Segundo as Nações Unidas, a capacidade da região como produtora de alimentos é e continuará a ser um pilar essencial, até mesmo para contribuir para a segurança alimentar global. Por esta razão, é necessário melhorar o acesso a alimentos nutritivos e colmatar o fosso entre os países, com especial atenção para os grupos mais vulneráveis. E conclui que, no contexto atual, é imperativo avançar para a transformação dos sistemas agroalimentares em coordenação com o fortalecimento dos sistemas de saúde e de proteção social, e com ações abrangentes e abordagens sistémicas e multissetoriais. Especificamente, “é crucial dar prioridade ao desenvolvimento de cadeias de valor sustentáveis ​​que promovam a nutrição, impulsionem os mercados e o comércio agroalimentar, regulem a promoção e publicidade alimentar e encorajem o desenvolvimento de ambientes alimentares saudáveis”.

Numerosas instituições e organizações regionais uniram forças para alcançar a segurança alimentar e uma melhor nutrição. O Relatório destaca o trabalho conjunto de diversas agências especializadas que estão acompanhando o que foi proposto pela Cúpula das Nações Unidas sobre Sistemas Alimentares; o processo de atualização do Plano de Segurança Alimentar e Nutricional e Erradicação da Fome 2024-2030 da Comunidade dos Estados Latino-Americanos e Caribenhos (CELAC https://celacinternational.org/ ) e o trabalho da Frente Parlamentar contra a Fome na América Latina e Caribe ( http://parlamentarioscontraelhambre.org/ ), entre outros.

Apesar dos números preocupantes, as sugestões do Relatório destas agências das Nações Unidas flutuam na superficialidade, permanecem nas generalidades e não correm o risco de incorporar a reflexão e as propostas alternativas dos principais movimentos camponeses do continente. Por ocasião do Dia Internacional de Outubro passado, La Vía Campesina – a maior organização rural do mundo com forte presença na América Latina e nas Caraíbas – apresentou o seu próprio diagnóstico da situação alimentar mundial.

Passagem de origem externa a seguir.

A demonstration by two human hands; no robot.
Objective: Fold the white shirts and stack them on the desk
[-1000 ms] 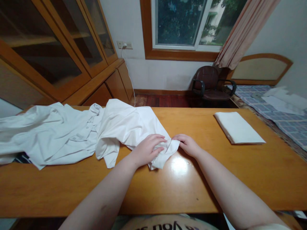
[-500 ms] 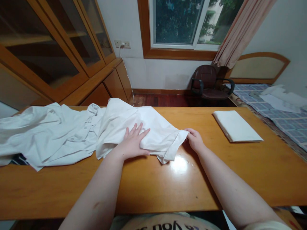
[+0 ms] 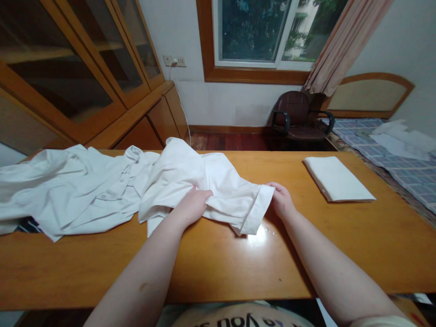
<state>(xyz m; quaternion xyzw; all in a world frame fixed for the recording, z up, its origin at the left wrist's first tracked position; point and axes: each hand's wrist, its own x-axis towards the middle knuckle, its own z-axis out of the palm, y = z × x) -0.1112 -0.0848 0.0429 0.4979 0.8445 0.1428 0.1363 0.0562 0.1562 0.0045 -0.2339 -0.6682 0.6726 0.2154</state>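
Observation:
A crumpled white shirt (image 3: pixel 102 190) sprawls over the left half of the wooden table (image 3: pixel 340 245). One short sleeve (image 3: pixel 238 200) stretches toward the middle. My left hand (image 3: pixel 190 206) is closed on a fold of the sleeve near its middle. At the hemmed end of the sleeve, my right hand (image 3: pixel 281 200) pinches the cuff edge. The sleeve is pulled fairly flat between the two hands.
A folded white cloth (image 3: pixel 335 179) lies at the table's far right. Wooden cabinets with glass doors (image 3: pixel 68 77) stand to the left. Behind the table are a dark armchair (image 3: pixel 299 118), a window and a bed with a checked cover (image 3: pixel 402 159).
My left hand went from bunching the cuff to lying flat on the sleeve, then closed on a fold. My right hand pulled the cuff rightward, stretching the sleeve out.

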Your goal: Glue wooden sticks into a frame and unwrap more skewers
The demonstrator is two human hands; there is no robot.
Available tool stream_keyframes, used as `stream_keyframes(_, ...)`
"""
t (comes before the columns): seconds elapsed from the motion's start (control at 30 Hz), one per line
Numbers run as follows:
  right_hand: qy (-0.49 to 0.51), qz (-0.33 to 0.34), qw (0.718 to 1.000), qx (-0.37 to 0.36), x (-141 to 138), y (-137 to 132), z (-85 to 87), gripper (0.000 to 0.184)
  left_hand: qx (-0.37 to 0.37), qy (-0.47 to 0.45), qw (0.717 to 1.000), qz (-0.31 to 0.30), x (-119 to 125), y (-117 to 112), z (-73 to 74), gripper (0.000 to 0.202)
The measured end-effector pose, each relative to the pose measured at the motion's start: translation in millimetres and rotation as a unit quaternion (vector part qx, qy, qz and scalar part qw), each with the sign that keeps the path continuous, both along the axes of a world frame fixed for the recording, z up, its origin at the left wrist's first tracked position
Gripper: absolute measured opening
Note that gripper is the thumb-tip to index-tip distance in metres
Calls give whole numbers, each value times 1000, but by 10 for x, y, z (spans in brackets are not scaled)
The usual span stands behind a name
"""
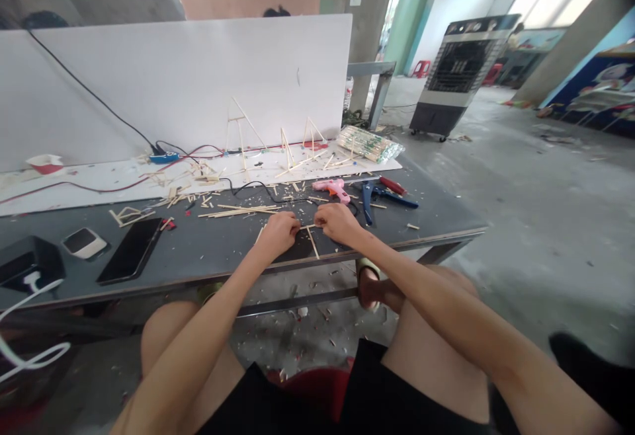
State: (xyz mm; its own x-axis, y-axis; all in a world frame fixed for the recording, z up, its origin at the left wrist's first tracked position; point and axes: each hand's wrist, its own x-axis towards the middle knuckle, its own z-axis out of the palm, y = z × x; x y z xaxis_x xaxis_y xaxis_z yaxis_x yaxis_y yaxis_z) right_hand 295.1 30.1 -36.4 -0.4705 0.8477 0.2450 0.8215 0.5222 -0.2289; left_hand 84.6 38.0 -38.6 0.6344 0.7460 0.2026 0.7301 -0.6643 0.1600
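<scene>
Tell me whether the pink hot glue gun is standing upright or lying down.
Lying down: the pink hot glue gun rests on its side on the dark grey tabletop, nozzle pointing left, not standing on its handle.

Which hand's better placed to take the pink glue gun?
Probably the right hand: the glue gun lies just beyond it on the table, while the left hand sits farther off. Both pinch a stick.

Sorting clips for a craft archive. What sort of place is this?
Probably a makeshift craft workshop in a bare concrete building: a hot glue gun and loose wooden sticks lie on the work table, and an air cooler stands on the dusty floor.
</scene>
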Motion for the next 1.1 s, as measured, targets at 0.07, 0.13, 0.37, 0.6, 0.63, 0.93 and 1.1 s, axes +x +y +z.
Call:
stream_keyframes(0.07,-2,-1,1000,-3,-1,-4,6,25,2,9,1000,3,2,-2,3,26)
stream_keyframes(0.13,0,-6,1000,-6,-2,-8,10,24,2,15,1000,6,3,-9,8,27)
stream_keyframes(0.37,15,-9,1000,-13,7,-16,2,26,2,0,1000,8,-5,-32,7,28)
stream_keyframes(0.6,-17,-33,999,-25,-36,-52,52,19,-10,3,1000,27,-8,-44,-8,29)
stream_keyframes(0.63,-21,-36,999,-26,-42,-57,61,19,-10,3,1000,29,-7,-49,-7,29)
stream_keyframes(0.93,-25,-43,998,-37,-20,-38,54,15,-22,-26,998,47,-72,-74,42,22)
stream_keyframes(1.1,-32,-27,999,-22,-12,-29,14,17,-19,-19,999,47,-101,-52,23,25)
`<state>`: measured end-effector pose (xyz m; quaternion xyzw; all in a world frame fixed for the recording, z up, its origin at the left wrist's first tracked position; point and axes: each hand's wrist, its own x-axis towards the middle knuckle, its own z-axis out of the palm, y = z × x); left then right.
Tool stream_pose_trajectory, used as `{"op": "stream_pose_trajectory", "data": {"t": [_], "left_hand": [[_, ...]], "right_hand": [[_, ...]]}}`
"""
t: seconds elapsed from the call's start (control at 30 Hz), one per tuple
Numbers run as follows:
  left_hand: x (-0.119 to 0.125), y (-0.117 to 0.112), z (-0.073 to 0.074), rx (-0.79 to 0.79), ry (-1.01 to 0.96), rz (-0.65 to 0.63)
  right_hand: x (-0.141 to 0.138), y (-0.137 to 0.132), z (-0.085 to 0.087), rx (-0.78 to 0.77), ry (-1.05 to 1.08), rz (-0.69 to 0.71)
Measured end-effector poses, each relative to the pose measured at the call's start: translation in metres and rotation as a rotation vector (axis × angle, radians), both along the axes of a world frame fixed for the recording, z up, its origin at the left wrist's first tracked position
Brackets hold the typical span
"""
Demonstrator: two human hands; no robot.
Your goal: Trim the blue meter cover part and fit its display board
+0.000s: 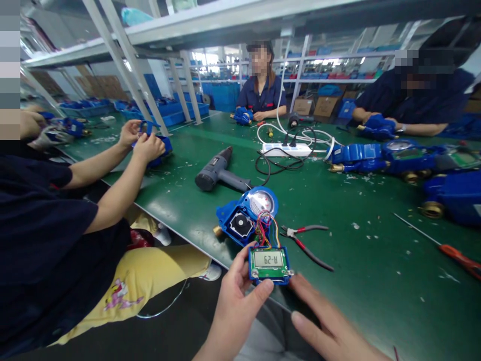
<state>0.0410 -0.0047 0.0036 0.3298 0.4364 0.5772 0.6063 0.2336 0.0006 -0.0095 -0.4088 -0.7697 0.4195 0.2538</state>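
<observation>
My left hand (236,301) is closed on a display module (268,260), a green circuit board with an LCD in a blue frame, thumb along its lower edge. The LCD digits appear upside down. Several coloured wires (263,228) run from the module to a blue water meter (240,213) with a round dial, lying just beyond it on the green table. To the module's right, my right hand (325,321) is open, thumb and fingers stretched out and slightly blurred. Its fingertips are by the module's right corner; I cannot tell whether they touch.
Red-and-grey cutting pliers (300,235) lie right of the meter. Behind it are a grey heat gun (220,173) and a white power strip (285,150) with cables. A screwdriver (458,258) and several blue meters (406,158) lie right. Co-workers sit left and opposite, handling blue parts.
</observation>
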Motion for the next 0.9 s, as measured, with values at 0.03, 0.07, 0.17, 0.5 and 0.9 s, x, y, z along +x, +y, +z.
{"op": "stream_pose_trajectory", "data": {"t": [0.03,0.07,0.17,0.5,0.9], "left_hand": [[-0.001,-0.001,0.001,0.001,-0.010,0.004],[-0.003,-0.002,0.001,0.000,-0.023,0.012],[-0.006,-0.004,0.000,0.006,-0.061,0.024],[0.000,-0.011,0.007,-0.037,-0.143,-0.028],[0.010,-0.010,0.000,-0.072,-0.128,0.083]], "right_hand": [[-0.008,0.000,0.005,-0.086,0.090,0.062],[-0.015,0.001,0.010,-0.143,0.159,0.070],[-0.024,0.013,0.021,-0.076,0.132,-0.141],[-0.010,0.069,0.028,0.040,0.136,-0.274],[-0.045,0.094,0.046,-0.394,0.253,-0.133]]}}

“Vivemos um cenário de monopolização generalizada de todos os elos dos sistemas alimentares”, afirma a organização. E explica: “monopolizam a nossa produção agrícola, as sementes, as terras, os territórios; “Eles violam os nossos direitos dos camponeses ao rendimento e a uma vida digna, ao protesto e à autonomia do nosso povo”.

Esta crise alimentar sem precedentes, segundo La Vía Campesina, está interligada com a crise climática, as guerras, a corrupção, o controlo dos meios de comunicação, o racismo institucional e o neofascismo, enquanto o campesinato continua a ser criminalizado e os seus meios de vida e subsistência tomados.

Finalmente, a Via Campesina reitera e reivindica os seus compromissos históricos essenciais como única alternativa alimentar à fome no mundo: a luta contra o modelo do agronegócio (grande produção monopolista da agricultura) e a promoção da verdadeira soberania alimentar.